PROVIDED INFORMATION Start Marker

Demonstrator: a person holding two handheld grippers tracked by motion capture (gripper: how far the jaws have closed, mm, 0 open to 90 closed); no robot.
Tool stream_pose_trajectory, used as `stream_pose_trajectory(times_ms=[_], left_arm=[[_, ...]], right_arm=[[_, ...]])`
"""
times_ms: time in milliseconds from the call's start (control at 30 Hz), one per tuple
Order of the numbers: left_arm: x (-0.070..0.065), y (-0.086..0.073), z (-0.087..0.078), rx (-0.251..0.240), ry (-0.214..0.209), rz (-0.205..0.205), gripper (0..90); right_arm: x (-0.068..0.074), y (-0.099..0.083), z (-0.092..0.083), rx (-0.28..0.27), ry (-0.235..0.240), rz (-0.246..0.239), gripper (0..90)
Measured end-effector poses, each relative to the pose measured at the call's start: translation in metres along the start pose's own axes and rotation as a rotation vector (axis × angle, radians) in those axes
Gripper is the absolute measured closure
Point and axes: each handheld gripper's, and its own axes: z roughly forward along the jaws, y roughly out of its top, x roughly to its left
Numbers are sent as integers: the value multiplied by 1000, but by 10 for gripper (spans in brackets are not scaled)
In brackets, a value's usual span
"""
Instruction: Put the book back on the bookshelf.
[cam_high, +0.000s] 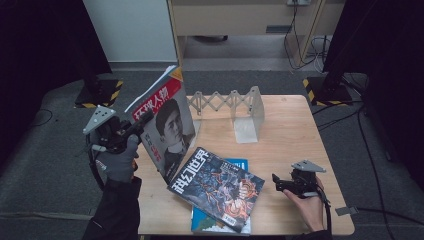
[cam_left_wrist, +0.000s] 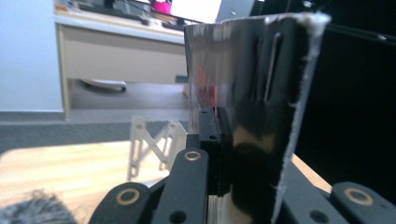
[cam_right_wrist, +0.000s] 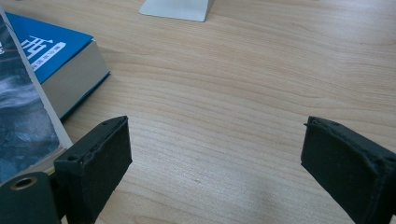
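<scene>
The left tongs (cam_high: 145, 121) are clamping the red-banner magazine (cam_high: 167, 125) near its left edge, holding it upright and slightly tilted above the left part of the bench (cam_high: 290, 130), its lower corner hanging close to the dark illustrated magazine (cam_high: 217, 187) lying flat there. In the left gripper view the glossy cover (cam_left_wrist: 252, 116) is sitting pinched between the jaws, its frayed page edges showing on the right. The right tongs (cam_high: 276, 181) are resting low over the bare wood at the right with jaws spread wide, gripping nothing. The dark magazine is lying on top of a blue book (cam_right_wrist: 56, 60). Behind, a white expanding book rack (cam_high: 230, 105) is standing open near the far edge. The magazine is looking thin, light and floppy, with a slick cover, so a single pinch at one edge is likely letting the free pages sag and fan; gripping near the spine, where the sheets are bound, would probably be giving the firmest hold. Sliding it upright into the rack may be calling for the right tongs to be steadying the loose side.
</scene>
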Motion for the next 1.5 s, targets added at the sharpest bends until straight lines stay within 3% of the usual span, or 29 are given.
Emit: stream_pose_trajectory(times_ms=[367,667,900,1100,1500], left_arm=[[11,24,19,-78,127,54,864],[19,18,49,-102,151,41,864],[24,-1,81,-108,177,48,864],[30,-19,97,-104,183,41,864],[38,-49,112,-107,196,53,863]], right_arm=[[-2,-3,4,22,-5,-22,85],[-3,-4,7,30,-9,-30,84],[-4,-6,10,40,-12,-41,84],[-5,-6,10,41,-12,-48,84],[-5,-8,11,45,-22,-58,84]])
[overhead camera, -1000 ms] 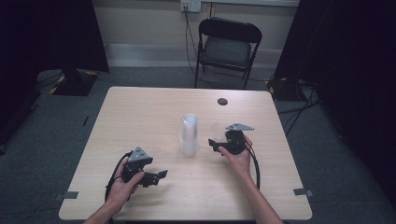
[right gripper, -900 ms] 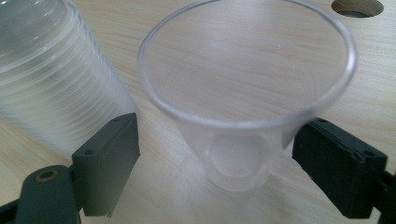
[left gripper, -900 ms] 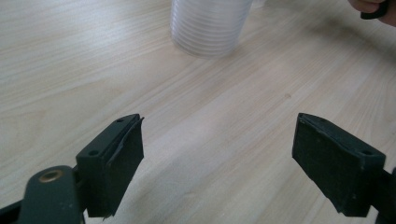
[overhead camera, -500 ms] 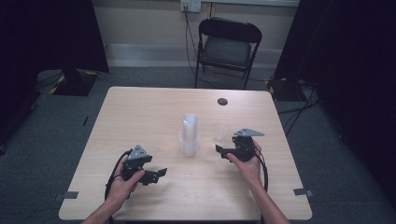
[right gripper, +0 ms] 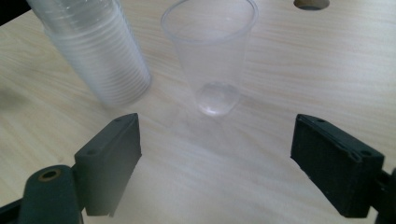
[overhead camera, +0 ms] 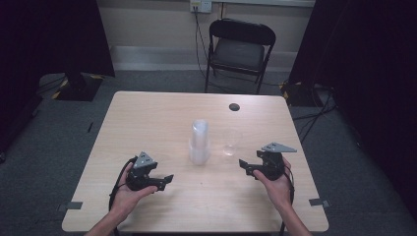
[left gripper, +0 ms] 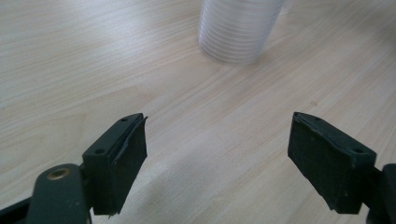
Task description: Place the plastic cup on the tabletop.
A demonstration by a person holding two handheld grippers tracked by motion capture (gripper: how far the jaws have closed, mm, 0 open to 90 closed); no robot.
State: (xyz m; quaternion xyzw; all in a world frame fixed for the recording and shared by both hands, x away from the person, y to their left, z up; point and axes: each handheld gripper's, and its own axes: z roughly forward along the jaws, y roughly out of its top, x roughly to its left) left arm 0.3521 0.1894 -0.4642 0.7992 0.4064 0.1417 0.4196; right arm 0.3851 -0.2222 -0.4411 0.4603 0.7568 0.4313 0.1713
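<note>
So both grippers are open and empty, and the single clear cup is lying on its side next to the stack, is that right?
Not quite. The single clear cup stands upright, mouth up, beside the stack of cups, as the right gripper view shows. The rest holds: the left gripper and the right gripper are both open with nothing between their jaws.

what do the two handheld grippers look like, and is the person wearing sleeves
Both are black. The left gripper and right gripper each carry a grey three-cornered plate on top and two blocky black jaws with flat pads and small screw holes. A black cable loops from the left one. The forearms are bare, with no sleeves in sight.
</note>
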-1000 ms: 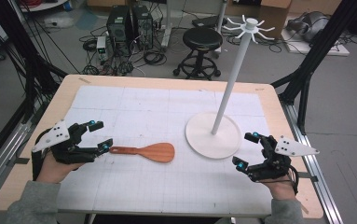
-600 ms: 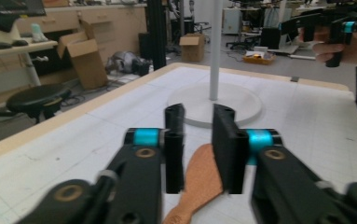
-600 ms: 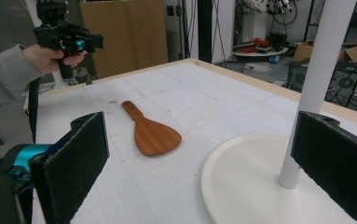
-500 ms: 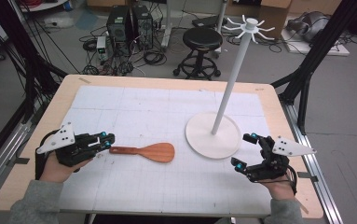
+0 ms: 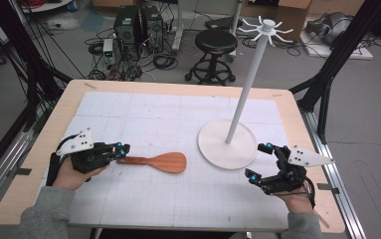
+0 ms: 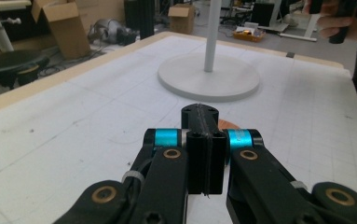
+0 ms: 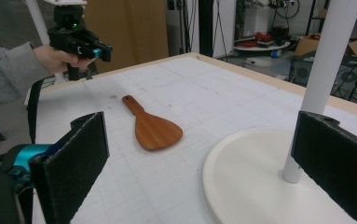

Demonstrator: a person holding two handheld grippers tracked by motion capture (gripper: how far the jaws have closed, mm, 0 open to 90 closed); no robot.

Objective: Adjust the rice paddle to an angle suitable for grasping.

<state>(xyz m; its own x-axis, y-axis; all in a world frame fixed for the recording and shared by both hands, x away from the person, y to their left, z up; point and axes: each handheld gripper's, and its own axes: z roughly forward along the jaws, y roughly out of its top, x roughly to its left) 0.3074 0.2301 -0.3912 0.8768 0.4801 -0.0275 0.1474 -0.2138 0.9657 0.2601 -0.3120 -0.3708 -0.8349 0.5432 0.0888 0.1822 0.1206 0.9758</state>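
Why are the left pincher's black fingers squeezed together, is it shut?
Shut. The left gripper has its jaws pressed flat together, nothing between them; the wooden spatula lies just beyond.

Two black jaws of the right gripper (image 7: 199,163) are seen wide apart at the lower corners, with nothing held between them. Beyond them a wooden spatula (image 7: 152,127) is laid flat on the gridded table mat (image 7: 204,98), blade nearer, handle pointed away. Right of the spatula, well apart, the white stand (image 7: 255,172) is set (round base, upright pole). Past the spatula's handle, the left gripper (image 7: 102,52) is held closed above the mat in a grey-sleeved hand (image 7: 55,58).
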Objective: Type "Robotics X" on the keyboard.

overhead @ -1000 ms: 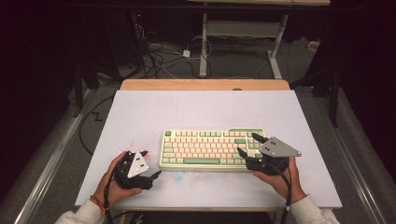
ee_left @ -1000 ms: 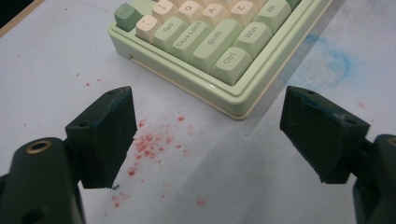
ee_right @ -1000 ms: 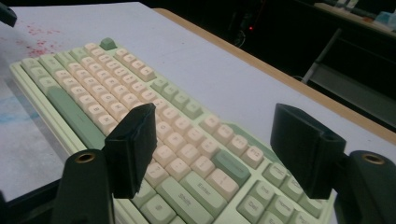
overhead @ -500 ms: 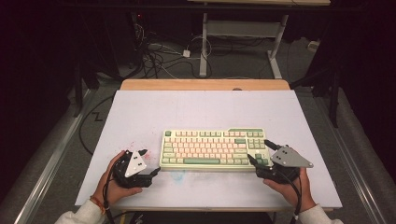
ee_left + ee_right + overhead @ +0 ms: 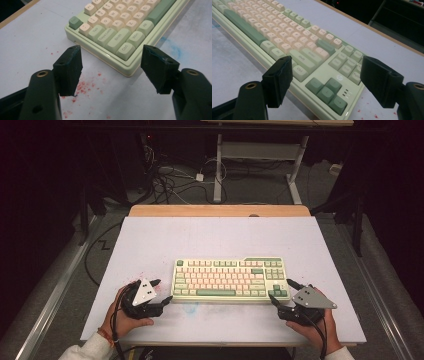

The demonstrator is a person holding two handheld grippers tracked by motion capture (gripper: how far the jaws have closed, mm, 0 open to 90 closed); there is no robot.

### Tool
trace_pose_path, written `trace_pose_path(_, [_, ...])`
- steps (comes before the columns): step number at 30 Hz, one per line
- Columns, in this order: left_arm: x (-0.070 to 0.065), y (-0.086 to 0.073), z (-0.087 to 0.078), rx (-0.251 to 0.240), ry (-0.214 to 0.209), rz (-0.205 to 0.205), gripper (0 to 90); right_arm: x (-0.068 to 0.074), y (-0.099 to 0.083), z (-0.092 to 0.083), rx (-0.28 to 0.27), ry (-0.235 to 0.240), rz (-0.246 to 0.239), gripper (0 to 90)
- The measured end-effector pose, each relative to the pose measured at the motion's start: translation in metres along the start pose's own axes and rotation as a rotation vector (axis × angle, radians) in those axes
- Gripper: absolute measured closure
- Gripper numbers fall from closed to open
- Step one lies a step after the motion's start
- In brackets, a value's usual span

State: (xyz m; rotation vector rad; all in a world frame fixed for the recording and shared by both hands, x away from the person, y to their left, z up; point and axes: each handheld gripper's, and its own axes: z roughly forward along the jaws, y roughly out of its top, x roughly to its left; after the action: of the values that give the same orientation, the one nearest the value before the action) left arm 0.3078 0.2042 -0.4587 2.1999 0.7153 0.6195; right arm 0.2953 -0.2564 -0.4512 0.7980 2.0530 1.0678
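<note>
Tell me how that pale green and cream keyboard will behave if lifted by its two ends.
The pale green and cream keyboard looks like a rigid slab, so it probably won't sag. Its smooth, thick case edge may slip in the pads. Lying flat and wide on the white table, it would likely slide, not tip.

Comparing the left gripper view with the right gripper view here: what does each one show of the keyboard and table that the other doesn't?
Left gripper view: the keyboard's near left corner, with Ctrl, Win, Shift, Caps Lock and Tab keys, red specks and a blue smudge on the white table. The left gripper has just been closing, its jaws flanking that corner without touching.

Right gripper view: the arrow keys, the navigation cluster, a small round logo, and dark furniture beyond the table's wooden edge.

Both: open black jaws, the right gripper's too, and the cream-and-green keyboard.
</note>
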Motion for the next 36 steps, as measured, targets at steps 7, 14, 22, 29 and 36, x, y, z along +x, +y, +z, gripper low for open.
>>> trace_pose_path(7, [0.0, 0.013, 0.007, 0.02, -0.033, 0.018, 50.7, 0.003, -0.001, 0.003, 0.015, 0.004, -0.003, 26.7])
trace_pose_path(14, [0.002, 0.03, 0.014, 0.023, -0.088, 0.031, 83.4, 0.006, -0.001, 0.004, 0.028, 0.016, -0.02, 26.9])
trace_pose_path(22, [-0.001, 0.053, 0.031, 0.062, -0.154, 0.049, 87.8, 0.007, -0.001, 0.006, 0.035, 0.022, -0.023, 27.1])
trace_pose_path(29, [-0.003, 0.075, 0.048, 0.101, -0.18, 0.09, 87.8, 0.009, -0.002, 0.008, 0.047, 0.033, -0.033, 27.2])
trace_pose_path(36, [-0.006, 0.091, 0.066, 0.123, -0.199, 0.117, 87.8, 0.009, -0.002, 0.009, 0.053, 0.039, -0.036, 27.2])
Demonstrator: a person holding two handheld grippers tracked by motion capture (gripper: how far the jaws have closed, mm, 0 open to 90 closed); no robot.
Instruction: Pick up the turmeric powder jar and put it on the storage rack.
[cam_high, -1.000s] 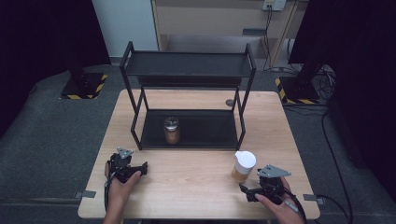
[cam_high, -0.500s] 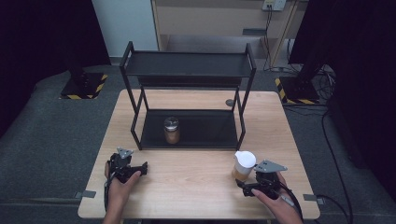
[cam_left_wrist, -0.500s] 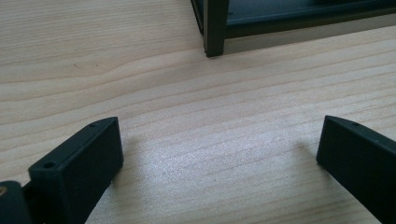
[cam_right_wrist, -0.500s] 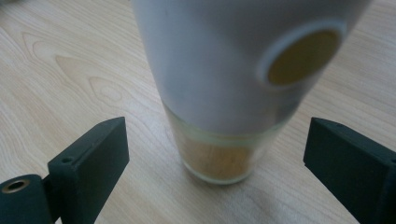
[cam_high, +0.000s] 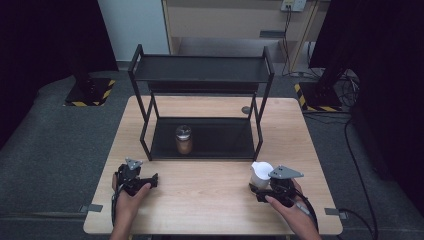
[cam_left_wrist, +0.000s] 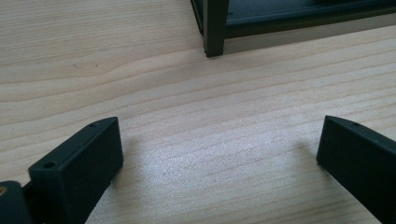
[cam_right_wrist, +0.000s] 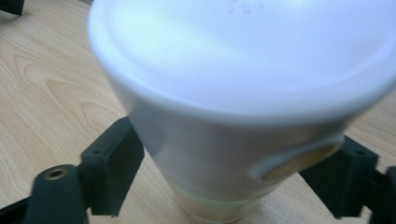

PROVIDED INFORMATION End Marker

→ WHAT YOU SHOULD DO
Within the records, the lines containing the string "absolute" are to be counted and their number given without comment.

→ RESPONSE AREA
2